Regrettably, allegations of such impropriety with public revenue have largely remain uninvestigated by the security agencies.  Inexplicably, itinerant businessmen, often with shadowy corporate identities, have also been beneficiaries of the huge gains from import waivers; indeed, some such ‘emergency entrepreneurs’ are alleged to have made billions of naira by simply selling their rights to the waiver to a third-party!  Incidentally, several of our nation’s business icons have at some time or the other also benefited from such waiver scams. 

Mr. President’s 2013 budget proposals may have inadvertently, or possibly, deliberately set the stage for another waiver scam next year; the high levy and duty rates for refined sugar (20 per cent duty and 60 per cent levy) and rice (10 per cent duty and 100 per cent levy) will undoubtedly instigate huge price rises for these ‘essential’ commodities.  The intention of such high duties and levies is presumably to support the survival of local production of rice and sugar.  However, it may be unrealistic to expect the products of such investment to come on stream in the next 12 months.  The market will inevitably become under-supplied and the resultant price spiral for these ‘essential’ commodities will undoubtedly lead to massive public outcry in an economy already severely ravaged by inflation.  As usual, government would step in and ‘altruistically’ grant waivers to its favoured partners for urgent importation of rice and sugar! 

Consequently, prices would temporarily fall marginally, while cross border smuggling of rice and sugar will once again become very profitable business with the collateral of further loss of import duty revenue; worse still, government’s efforts to increase local production of rice and sugar may ultimately once again become impractical, as a result of smuggling.  In other words, as it was in the past, so will it be next year.

In the light of the foregoing, the observation of Ahmed Makarfi, Chairman of the Senate Committee on Finance that “the powers to grant waivers should not be under the prerogative of one person” should be taken seriously.  Indeed, the view of the National Assembly, according to Markafi, is that “such power must not be exercised by any individual, except if the legislature by some legislation or resolution takes a decision about it”. 

In reality, the revenue loss consequent upon covert presidential imports waivers is tantamount to robbing the federation account through the back door to bolster the fortunes of some friends of government.  In lay parlance, this is akin to hurting the people while giving away public funds without any parliamentary authority for such ‘disbursement’.

Although Dr. Okonjo-Iweala earnestly favoured the retention of waiver powers by the President and the Minister of Finance, she however, pleaded that her ministry should be represented on the proposed new Customs and Excise Board.  Incidentally, Lamido Sanusi, the CBN Governor, similarly called for the inclusion of the apex bank on the governing board of the Customs Service. 

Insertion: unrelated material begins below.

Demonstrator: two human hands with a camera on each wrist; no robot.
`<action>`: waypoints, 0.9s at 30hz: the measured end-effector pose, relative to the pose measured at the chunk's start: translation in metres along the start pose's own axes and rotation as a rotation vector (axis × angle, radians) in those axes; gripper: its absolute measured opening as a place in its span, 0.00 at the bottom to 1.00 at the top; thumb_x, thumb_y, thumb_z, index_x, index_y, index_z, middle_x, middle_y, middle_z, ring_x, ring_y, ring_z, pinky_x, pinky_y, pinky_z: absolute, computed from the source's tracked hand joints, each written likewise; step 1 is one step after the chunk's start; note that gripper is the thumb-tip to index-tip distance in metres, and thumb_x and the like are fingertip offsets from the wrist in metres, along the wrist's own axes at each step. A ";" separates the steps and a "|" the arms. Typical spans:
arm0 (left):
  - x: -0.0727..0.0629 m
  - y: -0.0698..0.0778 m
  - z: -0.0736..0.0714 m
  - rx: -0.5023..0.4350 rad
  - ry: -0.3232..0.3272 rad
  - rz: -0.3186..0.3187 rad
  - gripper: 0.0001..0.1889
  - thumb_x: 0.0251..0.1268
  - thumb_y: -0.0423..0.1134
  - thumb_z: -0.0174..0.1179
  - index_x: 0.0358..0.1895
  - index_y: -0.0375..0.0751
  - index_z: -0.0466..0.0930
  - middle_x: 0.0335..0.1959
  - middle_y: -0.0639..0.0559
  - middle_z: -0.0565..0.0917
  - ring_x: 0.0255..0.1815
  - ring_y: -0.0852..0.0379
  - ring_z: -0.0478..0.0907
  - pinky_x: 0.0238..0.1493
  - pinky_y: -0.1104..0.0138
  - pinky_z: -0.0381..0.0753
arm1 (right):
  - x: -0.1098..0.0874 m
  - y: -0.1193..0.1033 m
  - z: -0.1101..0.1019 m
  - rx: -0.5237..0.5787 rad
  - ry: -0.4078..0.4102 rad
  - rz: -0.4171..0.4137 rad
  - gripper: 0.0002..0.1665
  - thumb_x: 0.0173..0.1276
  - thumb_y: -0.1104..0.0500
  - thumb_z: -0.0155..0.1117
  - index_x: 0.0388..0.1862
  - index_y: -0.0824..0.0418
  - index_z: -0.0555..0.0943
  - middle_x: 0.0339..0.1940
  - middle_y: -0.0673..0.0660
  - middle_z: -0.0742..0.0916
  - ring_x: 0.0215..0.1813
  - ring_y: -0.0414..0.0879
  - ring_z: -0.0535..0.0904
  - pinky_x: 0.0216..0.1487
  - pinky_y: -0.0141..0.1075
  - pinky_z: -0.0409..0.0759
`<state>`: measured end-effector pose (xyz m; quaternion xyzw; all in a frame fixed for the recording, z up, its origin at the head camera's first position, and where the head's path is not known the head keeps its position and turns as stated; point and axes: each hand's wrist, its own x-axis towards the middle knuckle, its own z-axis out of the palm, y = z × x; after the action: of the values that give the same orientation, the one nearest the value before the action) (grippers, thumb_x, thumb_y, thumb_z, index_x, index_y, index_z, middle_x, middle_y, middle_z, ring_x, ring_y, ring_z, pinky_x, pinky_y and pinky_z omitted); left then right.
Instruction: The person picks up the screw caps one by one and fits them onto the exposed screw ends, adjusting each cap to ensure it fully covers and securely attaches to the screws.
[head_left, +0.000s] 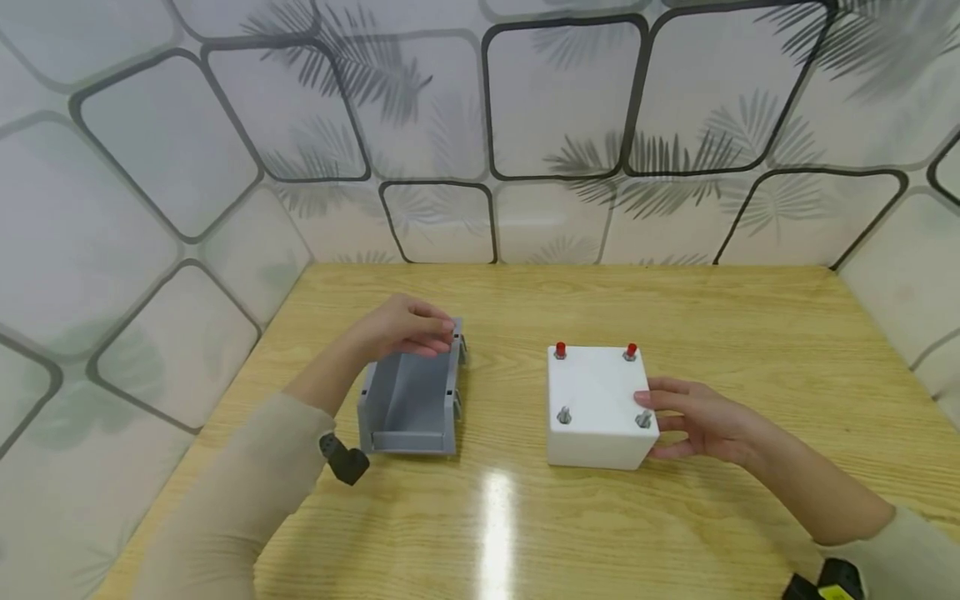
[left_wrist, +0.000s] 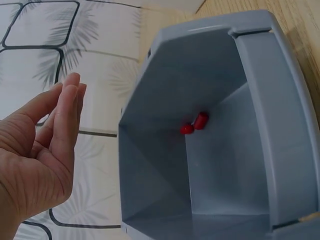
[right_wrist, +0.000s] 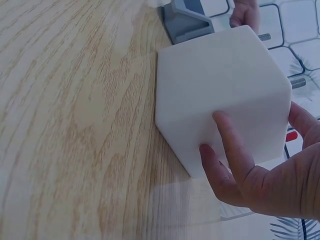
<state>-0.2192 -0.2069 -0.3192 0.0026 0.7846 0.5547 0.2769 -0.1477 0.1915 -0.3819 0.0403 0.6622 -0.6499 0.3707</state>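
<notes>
My left hand is over the far end of a grey plastic bin, thumb and fingertips drawn together with nothing visible between them. Two small red caps lie inside the bin in the left wrist view. My right hand holds a white box by its right side, one digit over the top edge and others against the side face. Threaded metal studs stand on the box's top. The back two carry red caps; the front two, including the left stud, are bare.
The bin and box stand apart on a wood-grain table, the bin to the left. A patterned wall covering rises behind the table and along both sides. Black wrist cameras are worn at the sleeve ends.
</notes>
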 end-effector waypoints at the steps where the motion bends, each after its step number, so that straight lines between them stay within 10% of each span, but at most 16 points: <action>1: -0.001 -0.001 -0.001 0.003 0.005 -0.002 0.21 0.67 0.36 0.57 0.60 0.30 0.72 0.44 0.41 0.84 0.33 0.61 0.84 0.39 0.67 0.85 | 0.000 0.000 0.000 0.000 0.001 0.000 0.48 0.69 0.48 0.58 0.75 0.66 0.44 0.46 0.51 0.81 0.48 0.45 0.81 0.46 0.48 0.84; 27: 0.002 -0.024 -0.014 0.032 0.000 -0.048 0.17 0.66 0.32 0.57 0.55 0.25 0.74 0.35 0.48 0.85 0.31 0.61 0.84 0.37 0.68 0.85 | 0.001 0.002 -0.002 0.016 0.008 -0.003 0.48 0.69 0.48 0.58 0.75 0.65 0.45 0.45 0.50 0.82 0.48 0.45 0.81 0.46 0.48 0.84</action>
<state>-0.2194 -0.2275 -0.3372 -0.0119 0.7933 0.5352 0.2898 -0.1485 0.1932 -0.3844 0.0448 0.6584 -0.6557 0.3669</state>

In view of the public revenue issues involved, these requests should be considered appropriate.  But it is paradoxical that these same public officers, who recognise that their representation as board members of a new Customs board would enhance transparency and accountability, would move heaven and earth to resist any attempt to accommodate such principles in their own management of public funds.  For example, the CBN obviously has no qualms about transparency and accountability of its current 12-member board with 10 CBN internal staff!